My opinion is that the system is technically feasible, although not necessarily practical yet. However, with the price of petrol being about £1 per litre here in the UK (about $8US per gallon!!!!), I would buy one if I could on the grounds that it would definitely pay for itself.
Posted by John Wilson  on  Wed Sep 07, 2005  at  08:42 AM
AqueousBoy said:
"And this system will even allow you to switch between the two instantly? I don't believe it."

Some cars converted to propane can switch between the two fuels so that could be true.

Assuming it's real, another problem is:

" As an example, it takes over 2 days of our generator running at full power, 24 hours a day, to fill our smallest 'short range' tank."

What effect will it have on your electric bill? They don't say how many kilowatt hours it takes to make a given amount of hydrogen. The extra electricity used may be more than the price of gasoline.

With the possible exception of their storage system, this whole thing is possible. Whether or not it is practical is another question.
Posted by Captain Al  in  Alberta, Canada  on  Wed Sep 07, 2005  at  08:45 AM
I wouldn't think that a standard car engine could burn hydrogen gas safely for any length of time, but I admit to not being that familiar with the compression ratios, storage and transfer issues, and such.

Still, creating hydrogen is an energy losing proposition. Water is a stable molecule, and more energy is required to convert it to hydrogen and oxygen than can be recovered by burning the resultant gases, or by using them in a fuel cell. Solar or wind power just doesn't cut it. You can't generate enough to matter. If they've found a revolutionary way to generate hydrogen cheaply and easily (which I doubt), then that alone should make them rich. If they haven't, then it'll cost more in electricity than you save on gasoline.
Posted by Charybdis  in  Hell  on  Wed Sep 07, 2005  at  08:58 AM
>>>Solar or wind power just doesn't cut it. <<<

Solar and wind power can generate all the electricity you could possibly want. (After all, solar power runs the entire biosphere of Earth, so running a paltry setup like a worldwide electrical grid pales in comparison.)

Assuming, of course, that you have enough collectors. Which means vast fields full of solar panels or wind turbines. Truly massive devices arranged in rows of thousands.

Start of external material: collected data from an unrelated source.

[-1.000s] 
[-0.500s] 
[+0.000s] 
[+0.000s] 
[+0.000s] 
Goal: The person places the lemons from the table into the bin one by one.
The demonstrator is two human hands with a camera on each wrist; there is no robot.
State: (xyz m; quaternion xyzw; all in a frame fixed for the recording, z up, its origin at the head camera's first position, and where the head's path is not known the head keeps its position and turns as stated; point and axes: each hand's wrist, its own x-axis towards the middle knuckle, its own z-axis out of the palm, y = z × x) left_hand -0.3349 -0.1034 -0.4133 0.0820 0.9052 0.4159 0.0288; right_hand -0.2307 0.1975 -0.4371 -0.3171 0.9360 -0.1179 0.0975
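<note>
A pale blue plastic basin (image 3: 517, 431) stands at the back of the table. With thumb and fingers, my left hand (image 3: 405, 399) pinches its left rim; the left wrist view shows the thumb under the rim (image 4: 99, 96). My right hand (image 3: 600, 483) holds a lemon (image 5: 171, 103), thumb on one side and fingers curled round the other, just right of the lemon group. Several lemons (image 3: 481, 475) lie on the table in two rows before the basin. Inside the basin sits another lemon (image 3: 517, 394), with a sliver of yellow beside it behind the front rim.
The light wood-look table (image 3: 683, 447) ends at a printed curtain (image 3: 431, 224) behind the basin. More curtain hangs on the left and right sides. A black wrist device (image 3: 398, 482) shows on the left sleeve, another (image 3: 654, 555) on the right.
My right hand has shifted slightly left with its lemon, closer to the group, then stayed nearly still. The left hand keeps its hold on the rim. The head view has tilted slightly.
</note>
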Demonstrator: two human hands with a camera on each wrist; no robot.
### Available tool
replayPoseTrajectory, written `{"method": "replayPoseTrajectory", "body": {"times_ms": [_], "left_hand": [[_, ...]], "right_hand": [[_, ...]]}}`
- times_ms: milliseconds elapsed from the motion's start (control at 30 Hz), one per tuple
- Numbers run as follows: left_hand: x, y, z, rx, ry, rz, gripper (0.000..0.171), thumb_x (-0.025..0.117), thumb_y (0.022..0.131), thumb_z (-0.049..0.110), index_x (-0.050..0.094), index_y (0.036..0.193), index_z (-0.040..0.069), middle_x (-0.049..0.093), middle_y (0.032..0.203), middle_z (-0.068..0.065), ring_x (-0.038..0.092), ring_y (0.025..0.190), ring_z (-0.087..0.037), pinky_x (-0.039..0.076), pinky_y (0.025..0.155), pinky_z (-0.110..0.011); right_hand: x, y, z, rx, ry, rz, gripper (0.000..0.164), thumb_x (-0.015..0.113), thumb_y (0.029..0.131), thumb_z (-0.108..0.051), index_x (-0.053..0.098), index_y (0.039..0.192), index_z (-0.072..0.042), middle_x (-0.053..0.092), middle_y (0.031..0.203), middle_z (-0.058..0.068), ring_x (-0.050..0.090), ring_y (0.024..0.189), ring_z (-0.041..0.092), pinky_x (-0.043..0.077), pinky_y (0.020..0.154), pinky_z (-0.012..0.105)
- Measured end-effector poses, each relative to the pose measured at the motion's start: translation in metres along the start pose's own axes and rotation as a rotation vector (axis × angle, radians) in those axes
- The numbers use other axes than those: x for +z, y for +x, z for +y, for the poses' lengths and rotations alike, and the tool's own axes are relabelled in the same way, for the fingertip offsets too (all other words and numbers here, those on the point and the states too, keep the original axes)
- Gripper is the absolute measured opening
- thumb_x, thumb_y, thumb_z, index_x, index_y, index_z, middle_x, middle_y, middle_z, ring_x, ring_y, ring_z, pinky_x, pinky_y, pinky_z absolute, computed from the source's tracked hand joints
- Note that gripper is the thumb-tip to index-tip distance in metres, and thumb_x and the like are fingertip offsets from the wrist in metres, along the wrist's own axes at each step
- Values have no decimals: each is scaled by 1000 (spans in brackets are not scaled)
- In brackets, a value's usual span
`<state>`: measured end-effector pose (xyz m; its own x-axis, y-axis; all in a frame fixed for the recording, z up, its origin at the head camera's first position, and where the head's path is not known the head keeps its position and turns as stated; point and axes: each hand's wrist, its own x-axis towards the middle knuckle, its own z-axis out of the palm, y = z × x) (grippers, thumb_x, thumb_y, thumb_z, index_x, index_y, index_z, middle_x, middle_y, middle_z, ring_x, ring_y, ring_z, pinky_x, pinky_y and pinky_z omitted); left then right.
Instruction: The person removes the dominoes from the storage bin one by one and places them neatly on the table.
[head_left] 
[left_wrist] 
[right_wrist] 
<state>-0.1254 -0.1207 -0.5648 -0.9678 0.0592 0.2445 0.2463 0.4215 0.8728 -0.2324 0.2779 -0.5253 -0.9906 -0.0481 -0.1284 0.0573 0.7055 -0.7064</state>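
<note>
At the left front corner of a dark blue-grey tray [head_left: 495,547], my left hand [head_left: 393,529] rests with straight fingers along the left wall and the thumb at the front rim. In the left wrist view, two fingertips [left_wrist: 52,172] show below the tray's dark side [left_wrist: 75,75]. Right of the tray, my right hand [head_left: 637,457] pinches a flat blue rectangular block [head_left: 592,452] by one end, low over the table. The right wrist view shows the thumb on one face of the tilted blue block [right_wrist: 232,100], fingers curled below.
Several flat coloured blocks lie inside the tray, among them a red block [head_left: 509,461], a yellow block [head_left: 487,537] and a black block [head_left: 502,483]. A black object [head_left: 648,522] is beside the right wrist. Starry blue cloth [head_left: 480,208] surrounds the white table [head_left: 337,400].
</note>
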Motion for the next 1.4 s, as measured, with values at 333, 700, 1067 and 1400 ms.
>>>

It would be a pretty good way to provide electricity for home usage, assuming you have several hundred square miles set aside for the collectors (which usually isn't a problem in most parts of America). You just can't put a solar panel on the top of your car and expect much.

If you want to use solar or wind power to run a car, you have to have a massive elctrical grid system to plug the car into. Back to the rechargable battery problem.

I don't believe a standard car engine can safely burn hydrogen, either. I seem to remember something about a Hindenburg...

On a side note, Bob Lazar is one very ugly man.
Posted by Barghest  on  Wed Sep 07, 2005  at  05:45 PM
Wind farms are a beautiful sight; on hills, on plains, offshore, even. As for the Hindenberg, watch the NOVA program about it -- the fabric was doped with a highly flammable substance, but they didn't know that at the time.
Posted by cvirtue  on  Wed Sep 07, 2005  at  08:23 PM
Wind farms are a beautiful sight; on hills, on plains, offshore, even.

We have quite a lot of those here, and they spoil the landscape. And they make a hell of a lot of noise too.

As for the Hindenberg, watch the NOVA program about it -- the fabric was doped with a highly flammable substance, but they didn't know that at the time.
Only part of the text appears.